When Does Pregnancy Begin?
Part of this debate hinges on definitions. Major medical organizations, including the American College of Obstetricians and Gynecologists, define pregnancy as beginning at implantation, when a fertilized egg embeds itself in the uterine wall. This typically happens 6 to 12 days after conception. By this standard, anything that acts before implantation is contraception, not abortion.
Some religious and philosophical traditions define the beginning of life at fertilization instead, the moment sperm meets egg. Under this framework, any mechanism that could theoretically interfere after fertilization would be considered abortifacient, even if pregnancy hasn’t been established by medical criteria. This is a values-based distinction, not a scientific one, and it’s worth being clear about which definition is in play when evaluating claims about the pill.
Even under the stricter fertilization-based definition, the evidence doesn’t support calling the pill an abortifacient. The pill works by preventing fertilization from happening at all.
How the Pill Differs From Abortion Medication
Actual abortion medications work through an entirely different mechanism. Mifepristone, used in medication abortion, is an antiprogesterone. It blocks the hormone progesterone from binding to its receptors, which is necessary to maintain an established pregnancy. When given after implantation, it disrupts the pregnancy directly. This is fundamentally different from what the birth control pill does.
The pill adds hormones (estrogen and progestin) to suppress your natural cycle and prevent ovulation. Mifepristone blocks a hormone that sustains pregnancy. One prevents the process from starting; the other interrupts a process already underway. These are not variations on the same mechanism. They are pharmacologically and functionally distinct.

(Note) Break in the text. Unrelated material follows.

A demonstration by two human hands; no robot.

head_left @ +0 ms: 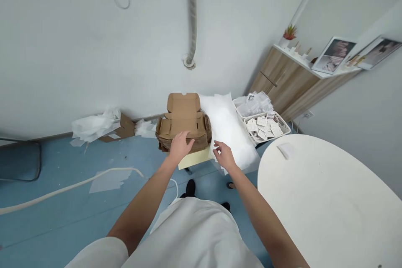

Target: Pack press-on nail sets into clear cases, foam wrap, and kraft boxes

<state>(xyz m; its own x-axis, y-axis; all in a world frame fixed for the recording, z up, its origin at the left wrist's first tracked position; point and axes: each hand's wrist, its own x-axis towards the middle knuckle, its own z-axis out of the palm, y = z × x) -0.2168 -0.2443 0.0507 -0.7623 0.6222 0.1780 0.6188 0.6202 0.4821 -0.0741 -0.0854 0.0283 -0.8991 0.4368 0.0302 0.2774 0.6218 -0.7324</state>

What About Emergency Contraception?
Emergency contraception pills like Plan B (levonorgestrel) are sometimes grouped with regular birth control in the abortifacient debate, so it’s worth addressing them separately. The FDA has formally determined that levonorgestrel has “no direct effect on fertilization or implantation.”

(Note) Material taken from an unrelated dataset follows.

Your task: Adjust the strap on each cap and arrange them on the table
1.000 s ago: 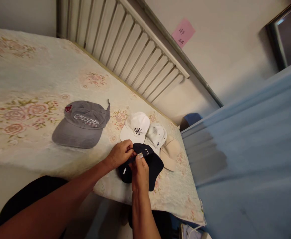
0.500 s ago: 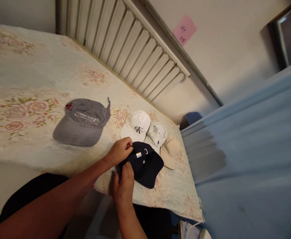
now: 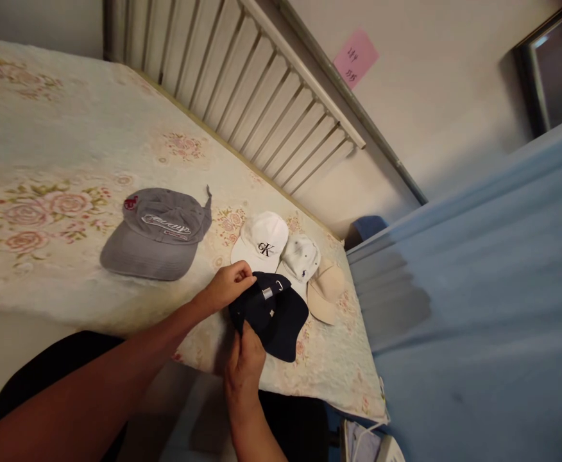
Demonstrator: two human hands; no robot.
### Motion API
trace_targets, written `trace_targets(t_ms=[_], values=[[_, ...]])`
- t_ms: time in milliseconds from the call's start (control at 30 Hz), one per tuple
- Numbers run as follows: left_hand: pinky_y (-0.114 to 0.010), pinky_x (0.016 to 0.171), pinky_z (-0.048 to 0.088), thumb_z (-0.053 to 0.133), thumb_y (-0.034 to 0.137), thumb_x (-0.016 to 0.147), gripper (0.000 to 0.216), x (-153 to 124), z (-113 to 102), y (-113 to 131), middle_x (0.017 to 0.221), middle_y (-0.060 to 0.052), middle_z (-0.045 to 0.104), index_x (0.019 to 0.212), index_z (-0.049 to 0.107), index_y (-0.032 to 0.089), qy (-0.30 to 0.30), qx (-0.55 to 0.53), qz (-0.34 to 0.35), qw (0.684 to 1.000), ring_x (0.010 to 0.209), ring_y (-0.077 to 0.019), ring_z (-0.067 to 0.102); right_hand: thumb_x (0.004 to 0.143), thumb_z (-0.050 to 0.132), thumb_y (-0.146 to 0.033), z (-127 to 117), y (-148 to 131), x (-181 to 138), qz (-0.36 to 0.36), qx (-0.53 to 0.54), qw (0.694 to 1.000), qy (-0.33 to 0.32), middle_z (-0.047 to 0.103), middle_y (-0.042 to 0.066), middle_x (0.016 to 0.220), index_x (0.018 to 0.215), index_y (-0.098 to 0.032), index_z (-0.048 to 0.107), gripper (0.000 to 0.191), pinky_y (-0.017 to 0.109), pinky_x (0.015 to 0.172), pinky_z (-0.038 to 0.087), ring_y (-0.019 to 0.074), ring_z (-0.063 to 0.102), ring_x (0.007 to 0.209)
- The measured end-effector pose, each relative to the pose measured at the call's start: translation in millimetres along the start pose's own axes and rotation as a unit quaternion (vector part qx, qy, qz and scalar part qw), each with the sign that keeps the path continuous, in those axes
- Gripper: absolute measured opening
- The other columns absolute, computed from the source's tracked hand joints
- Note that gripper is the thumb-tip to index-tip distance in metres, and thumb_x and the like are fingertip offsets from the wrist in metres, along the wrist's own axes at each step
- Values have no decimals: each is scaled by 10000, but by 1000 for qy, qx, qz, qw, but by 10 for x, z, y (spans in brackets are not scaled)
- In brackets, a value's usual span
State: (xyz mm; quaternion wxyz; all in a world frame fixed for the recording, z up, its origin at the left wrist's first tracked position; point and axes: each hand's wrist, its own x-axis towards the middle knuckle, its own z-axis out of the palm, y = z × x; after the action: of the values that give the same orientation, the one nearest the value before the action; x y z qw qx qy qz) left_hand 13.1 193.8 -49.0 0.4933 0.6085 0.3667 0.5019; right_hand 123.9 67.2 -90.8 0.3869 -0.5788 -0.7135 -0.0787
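Note:
A dark navy baseball cap [image 3: 285,317] is between my hands, its brim pointing right and its metal strap buckle turned up toward me. My left hand [image 3: 230,285] has its fingers curled on the cap's upper left edge. At the lower left edge, my right hand [image 3: 248,356] grips the cap with thumb and fingers, some of which are hidden. Just beyond lie a white cap with black letters [image 3: 265,240], a second white cap with a small dark logo [image 3: 301,256] and a beige cap [image 3: 326,289]. A grey cap with white script [image 3: 163,234] rests farther left.
The caps lie on a bed with a floral sheet [image 3: 83,141]. A pale slatted rail [image 3: 242,83] runs along its far side, below a pink note [image 3: 357,58] on the wall. A blue curtain [image 3: 478,308] hangs at the right.
My right hand has closed from a looser, flatter pose onto the navy cap's lower edge. The cap has shifted slightly left; the other caps keep their places on the sheet.

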Motion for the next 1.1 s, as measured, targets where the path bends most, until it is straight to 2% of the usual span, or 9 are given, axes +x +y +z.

This determination came after decades of research. Studies consistently found that levonorgestrel works by interrupting or delaying ovulation. When given before ovulation day, it effectively prevented pregnancy. When given on the day of ovulation or after, it provided no protection at all. If levonorgestrel worked by blocking implantation, you’d expect it to still reduce pregnancies when taken after ovulation. It doesn’t. As a 2023 review in JAMA Health Forum put it, no evidence of post-conception interruption of gestation by levonorgestrel has been produced despite continued advances in research methods.
Levonorgestrel given during the luteal phase (after ovulation) did not cause any significant endometrial changes either, further ruling out an implantation-blocking mechanism.
Why the Confusion Persists
Much of the ongoing confusion traces back to FDA-mandated label language written decades ago, when the mechanisms of hormonal contraception were less well understood. Labels were required to mention the theoretical possibility of endometrial effects as a precaution, even without clinical evidence that this effect prevented pregnancies. That cautious labeling was then cited repeatedly in political and religious arguments about contraception.
The science has moved well past the original uncertainty. Ovulation suppression and cervical mucus thickening are robust, well-documented mechanisms that fully account for the pill’s effectiveness. The endometrial thinning observed in pill users has not been shown to prevent implantation in any clinical study. The birth control pill prevents pregnancy by preventing fertilization, placing it squarely in the category of contraception by any standard medical definition.